**Exercise instructions:**
Quote every line of the data below as it stands, omitting pictures.

**Given material:**

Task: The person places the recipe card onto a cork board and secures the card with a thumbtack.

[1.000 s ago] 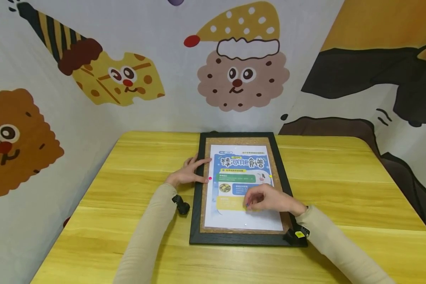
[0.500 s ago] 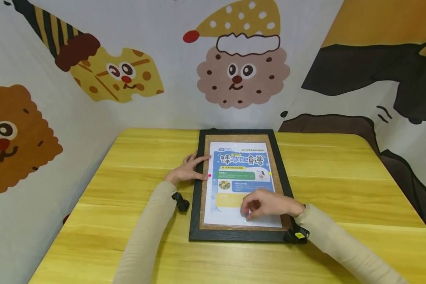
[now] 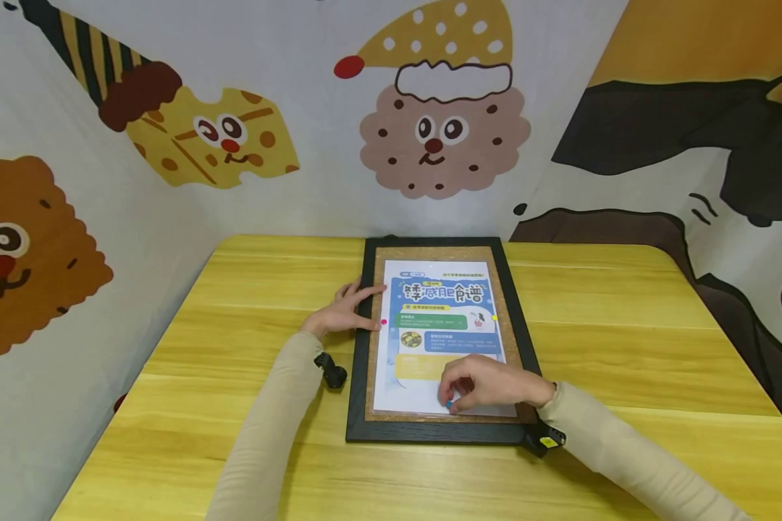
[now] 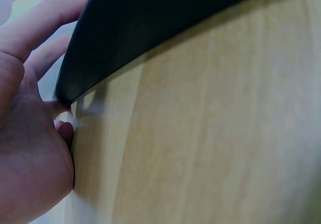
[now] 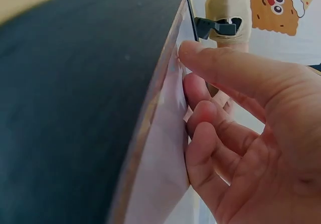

**Output for this task:**
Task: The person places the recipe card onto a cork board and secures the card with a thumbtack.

[1.000 s ago] 
[0.500 s ago] 
[now] 
[now] 
[now] 

Output is complete for this exercise.